Last week in episode 8 of Rooftop Prince (SBS Wed/Thurs 21:55) ) we got to see the posh newly constructed flat that Chairman Yeo has had built for her ‘grandson’. Rooftop flats are usually the cheapest kind of accommodation in Korea – they look like a small box built on top of a flat roof. So when we see a character in a Korean drama (usually the heroine) going up the narrow rickety steps to the roof, we know straight away that she’s poor!

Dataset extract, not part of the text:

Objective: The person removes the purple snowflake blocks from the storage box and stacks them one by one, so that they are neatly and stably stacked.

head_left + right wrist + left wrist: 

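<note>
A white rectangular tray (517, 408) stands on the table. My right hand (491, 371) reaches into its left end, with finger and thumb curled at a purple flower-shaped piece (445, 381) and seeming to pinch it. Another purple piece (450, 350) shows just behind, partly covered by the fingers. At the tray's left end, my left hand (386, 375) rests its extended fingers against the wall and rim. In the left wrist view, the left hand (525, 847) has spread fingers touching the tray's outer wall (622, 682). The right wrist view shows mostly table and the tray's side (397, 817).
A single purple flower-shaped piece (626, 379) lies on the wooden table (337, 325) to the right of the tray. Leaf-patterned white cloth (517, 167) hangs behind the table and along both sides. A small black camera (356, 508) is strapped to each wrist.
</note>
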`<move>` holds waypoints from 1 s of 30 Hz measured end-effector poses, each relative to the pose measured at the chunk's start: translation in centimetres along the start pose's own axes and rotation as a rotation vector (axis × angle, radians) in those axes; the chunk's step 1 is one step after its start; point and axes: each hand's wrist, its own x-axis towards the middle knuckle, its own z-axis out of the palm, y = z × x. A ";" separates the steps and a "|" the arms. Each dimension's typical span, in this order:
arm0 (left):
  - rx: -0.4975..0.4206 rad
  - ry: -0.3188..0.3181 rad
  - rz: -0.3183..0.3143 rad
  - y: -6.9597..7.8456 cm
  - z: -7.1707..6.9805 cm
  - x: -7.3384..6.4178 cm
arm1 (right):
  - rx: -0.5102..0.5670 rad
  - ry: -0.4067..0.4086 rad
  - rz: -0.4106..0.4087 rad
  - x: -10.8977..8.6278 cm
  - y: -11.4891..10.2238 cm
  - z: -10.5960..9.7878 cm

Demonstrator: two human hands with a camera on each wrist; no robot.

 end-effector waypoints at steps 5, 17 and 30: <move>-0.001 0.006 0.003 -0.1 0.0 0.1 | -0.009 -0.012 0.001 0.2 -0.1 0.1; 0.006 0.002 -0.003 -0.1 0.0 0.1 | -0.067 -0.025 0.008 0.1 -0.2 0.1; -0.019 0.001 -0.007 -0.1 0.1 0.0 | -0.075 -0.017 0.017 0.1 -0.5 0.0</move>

But I’ve never thought the rooftop flats looked that bad. At least they have some open space outside where people can sit or hang washing and there’s probably a good view of the city from up there too. On the other hand, they are small and cramped and look like they might be cold in the winter with all those thin external walls – even with ondol underfloor heating. And they are often up hilly roads away from bus stops and stations.
But in last week’s episode we really got to see the striking difference between a cheapo rooftop flat and luxury rooftop accommodation. If rooftop accommodation looked like this, everyone would want to live there (below). The old tiny flat where the characters were living has been knocked down and a new deluxe model built in its place. Apparently it took the crew only 4 days to build the new set. I read an article about this on the SBS website and I’ve tried to translate it here below. In this exercise I focused on highlighting vocabulary related to drama production.
[옥탑방 왕세자] 새로 태어난 옥탑방, 럭셔리 ‘옥탑궁’으로 변신
‘Rooftop Prince’ From a rooftop room, a new luxury ‘rooftop palace’ is born Continue reading “The new rooftop flat in ‘Rooftop Prince’” »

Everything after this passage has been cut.